* **Task to complete**
Without copying the images, write out all the entries below verbatim.

* **Provided data**
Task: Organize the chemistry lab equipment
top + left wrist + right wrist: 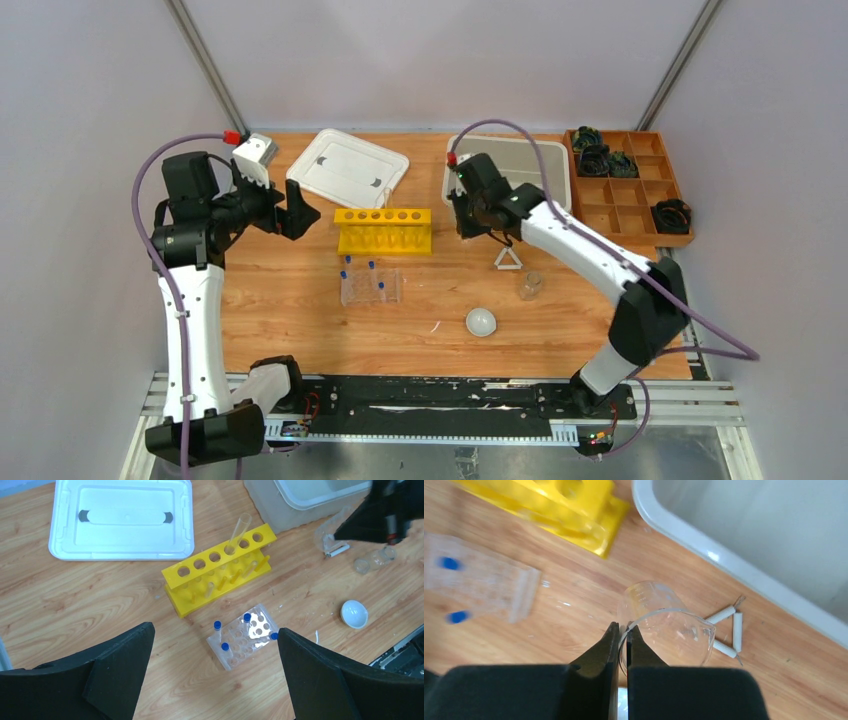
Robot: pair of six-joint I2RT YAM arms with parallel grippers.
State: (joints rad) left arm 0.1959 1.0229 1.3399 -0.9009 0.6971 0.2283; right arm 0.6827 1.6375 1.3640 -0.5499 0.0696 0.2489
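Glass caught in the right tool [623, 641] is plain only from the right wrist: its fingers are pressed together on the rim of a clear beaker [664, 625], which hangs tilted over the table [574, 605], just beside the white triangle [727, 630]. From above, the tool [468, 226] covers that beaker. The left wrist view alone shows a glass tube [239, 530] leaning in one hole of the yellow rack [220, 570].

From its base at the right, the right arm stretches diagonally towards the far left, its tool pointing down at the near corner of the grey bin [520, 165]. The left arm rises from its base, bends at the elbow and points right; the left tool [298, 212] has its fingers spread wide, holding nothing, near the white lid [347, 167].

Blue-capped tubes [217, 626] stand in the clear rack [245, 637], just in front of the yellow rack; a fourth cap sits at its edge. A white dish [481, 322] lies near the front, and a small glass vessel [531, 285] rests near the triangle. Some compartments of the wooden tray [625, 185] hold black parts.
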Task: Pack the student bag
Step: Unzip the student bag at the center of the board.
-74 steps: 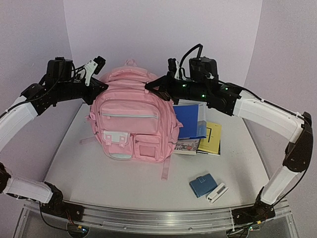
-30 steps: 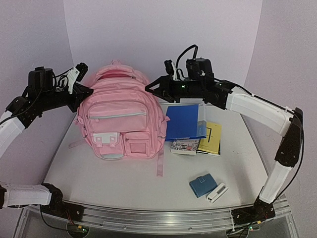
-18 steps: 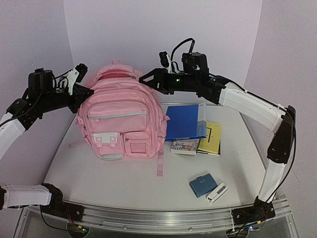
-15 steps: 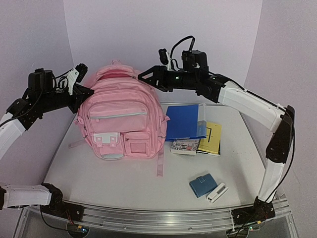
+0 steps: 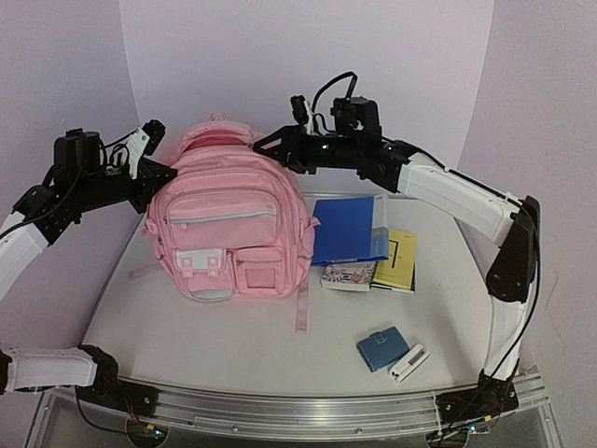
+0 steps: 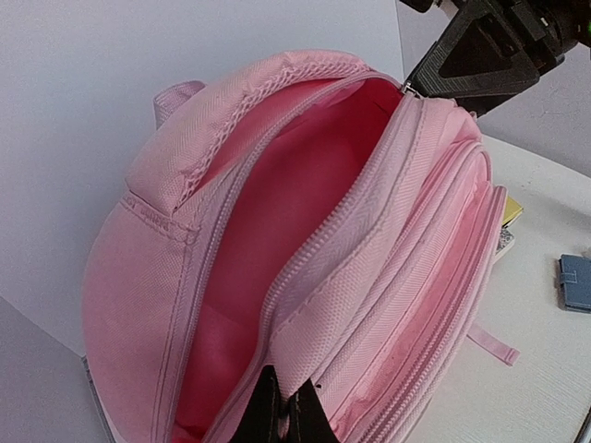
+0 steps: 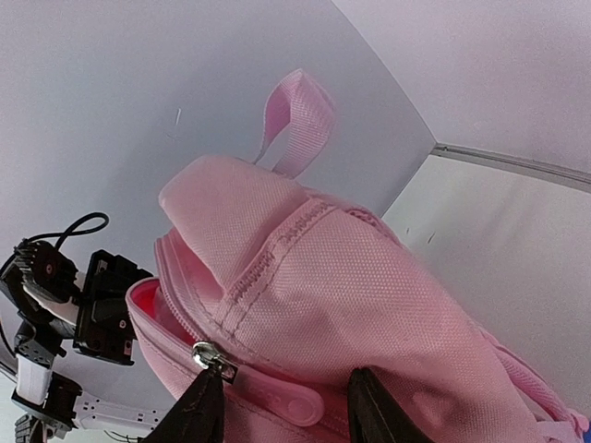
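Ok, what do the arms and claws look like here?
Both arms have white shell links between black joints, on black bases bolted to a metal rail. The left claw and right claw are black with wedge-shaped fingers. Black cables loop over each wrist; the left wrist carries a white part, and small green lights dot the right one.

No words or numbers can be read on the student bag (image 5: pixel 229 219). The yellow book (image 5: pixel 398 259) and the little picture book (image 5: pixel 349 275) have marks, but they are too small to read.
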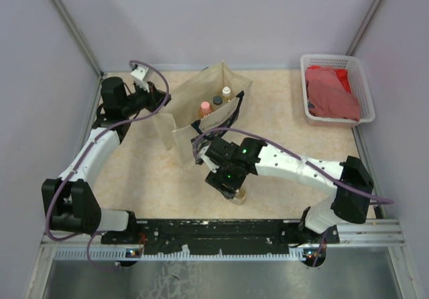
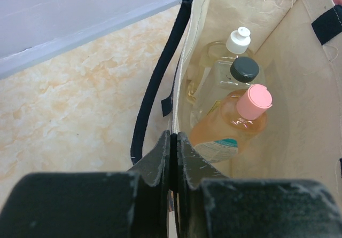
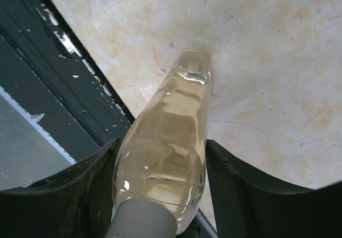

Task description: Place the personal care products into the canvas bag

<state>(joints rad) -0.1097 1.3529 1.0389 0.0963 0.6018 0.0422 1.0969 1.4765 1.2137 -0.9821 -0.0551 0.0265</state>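
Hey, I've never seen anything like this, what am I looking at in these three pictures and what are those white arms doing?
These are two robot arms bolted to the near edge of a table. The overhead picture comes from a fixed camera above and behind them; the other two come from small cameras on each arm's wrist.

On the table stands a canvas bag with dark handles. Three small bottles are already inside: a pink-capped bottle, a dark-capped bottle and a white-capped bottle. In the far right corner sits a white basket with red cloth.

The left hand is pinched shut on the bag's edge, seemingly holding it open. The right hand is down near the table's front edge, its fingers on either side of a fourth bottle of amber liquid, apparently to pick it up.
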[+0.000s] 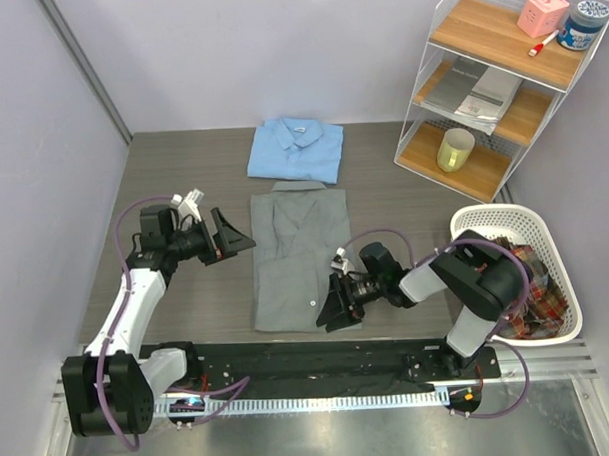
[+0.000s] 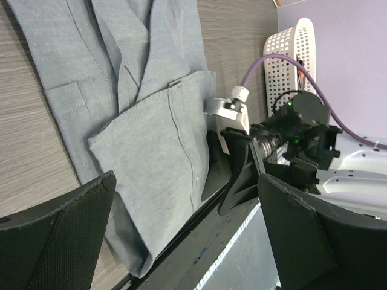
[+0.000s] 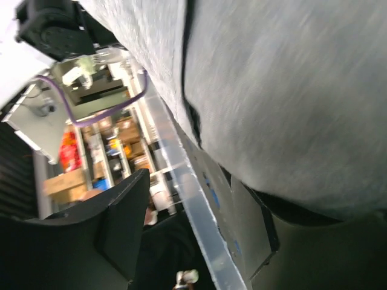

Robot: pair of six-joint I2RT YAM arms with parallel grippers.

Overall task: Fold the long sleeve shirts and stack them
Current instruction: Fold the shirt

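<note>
a grey long sleeve shirt lies partly folded, collar away from the arms, at the middle of the counter. a folded light blue shirt sits just behind it. the left hand hovers spread wide at the grey shirt's left edge. the right hand, fingers parted, is at the shirt's near right corner, with no cloth visibly gripped.

Light was even and bright; shadows were soft; right wrist view was motion-blurred, grey shirt smeared; other views sharp.
</note>
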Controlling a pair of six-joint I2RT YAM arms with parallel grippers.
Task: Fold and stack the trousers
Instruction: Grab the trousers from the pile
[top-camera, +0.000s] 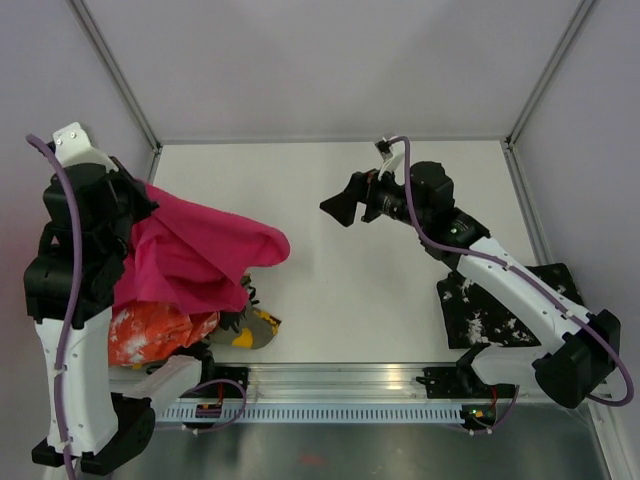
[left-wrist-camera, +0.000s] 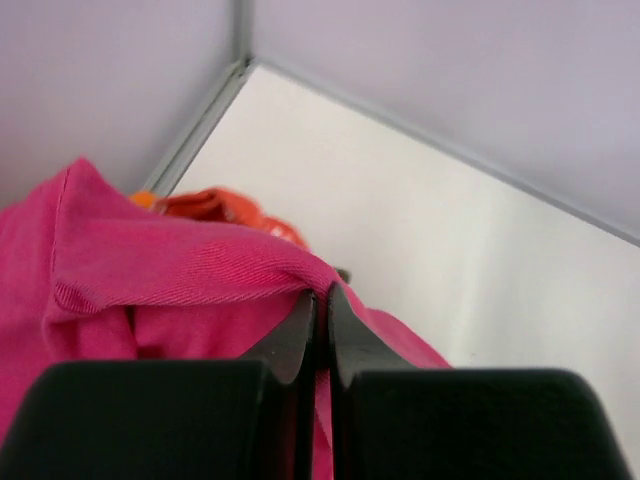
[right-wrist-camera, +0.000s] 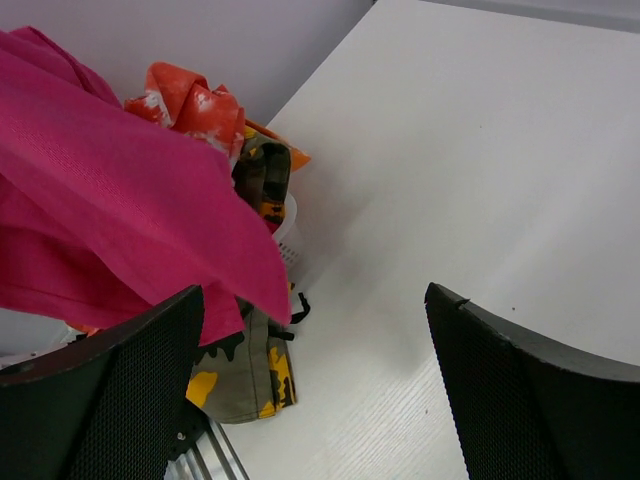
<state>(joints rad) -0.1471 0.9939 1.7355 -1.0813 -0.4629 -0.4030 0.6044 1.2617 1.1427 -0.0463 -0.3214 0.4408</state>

* **Solution to this task**
Task: Organize the chemistry lab equipment
top + left wrist + right wrist: 
Robot: pair of six-joint I2RT YAM arms with parallel grippers.
State: (joints rad) left arm 0.1959 1.0229 1.3399 -0.9009 0.6971 0.2283; right arm 0.6827 1.6375 1.3640 -0.5499 0.0696 0.2489
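Glass caught in the right tool [623, 641] is plain only from the right wrist: its fingers are pressed together on the rim of a clear beaker [664, 625], which hangs tilted over the table [574, 605], just beside the white triangle [727, 630]. From above, the tool [468, 226] covers that beaker. The left wrist view alone shows a glass tube [239, 530] leaning in one hole of the yellow rack [220, 570].

From its base at the right, the right arm stretches diagonally towards the far left, its tool pointing down at the near corner of the grey bin [520, 165]. The left arm rises from its base, bends at the elbow and points right; the left tool [298, 212] has its fingers spread wide, holding nothing, near the white lid [347, 167].

Blue-capped tubes [217, 626] stand in the clear rack [245, 637], just in front of the yellow rack; a fourth cap sits at its edge. A white dish [481, 322] lies near the front, and a small glass vessel [531, 285] rests near the triangle. Some compartments of the wooden tray [625, 185] hold black parts.
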Task: Pack the student bag
Step: Unzip the student bag at the center of the board.
-74 steps: 
-30 steps: 
-18 steps: 
-15 steps: 
+0 steps: 
+0 steps: 
+0 steps: 
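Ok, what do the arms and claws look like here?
Both arms have white shell links between black joints, on black bases bolted to a metal rail. The left claw and right claw are black with wedge-shaped fingers. Black cables loop over each wrist; the left wrist carries a white part, and small green lights dot the right one.

No words or numbers can be read on the student bag (image 5: pixel 229 219). The yellow book (image 5: pixel 398 259) and the little picture book (image 5: pixel 349 275) have marks, but they are too small to read.
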
Task description: Place the personal care products into the canvas bag

<state>(joints rad) -0.1097 1.3529 1.0389 0.0963 0.6018 0.0422 1.0969 1.4765 1.2137 -0.9821 -0.0551 0.0265</state>
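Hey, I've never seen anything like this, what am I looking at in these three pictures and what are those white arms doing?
These are two robot arms bolted to the near edge of a table. The overhead picture comes from a fixed camera above and behind them; the other two come from small cameras on each arm's wrist.

On the table stands a canvas bag with dark handles. Three small bottles are already inside: a pink-capped bottle, a dark-capped bottle and a white-capped bottle. In the far right corner sits a white basket with red cloth.

The left hand is pinched shut on the bag's edge, seemingly holding it open. The right hand is down near the table's front edge, its fingers on either side of a fourth bottle of amber liquid, apparently to pick it up.
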[+0.000s] 
[+0.000s] 
[+0.000s] 

Robot: pair of six-joint I2RT YAM arms with parallel grippers.

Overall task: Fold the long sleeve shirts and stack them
Current instruction: Fold the shirt

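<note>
a grey long sleeve shirt lies partly folded, collar away from the arms, at the middle of the counter. a folded light blue shirt sits just behind it. the left hand hovers spread wide at the grey shirt's left edge. the right hand, fingers parted, is at the shirt's near right corner, with no cloth visibly gripped.

Light was even and bright; shadows were soft; right wrist view was motion-blurred, grey shirt smeared; other views sharp.
</note>
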Controlling a pair of six-joint I2RT YAM arms with parallel grippers.
Task: Fold and stack the trousers
Instruction: Grab the trousers from the pile
[top-camera, +0.000s] 
[left-wrist-camera, +0.000s] 
[right-wrist-camera, +0.000s] 
<state>(joints rad) -0.1471 0.9939 1.7355 -1.0813 -0.4629 -0.4030 0.6044 1.2617 1.1427 -0.0463 -0.3214 0.4408</state>

With this, the answer is finished.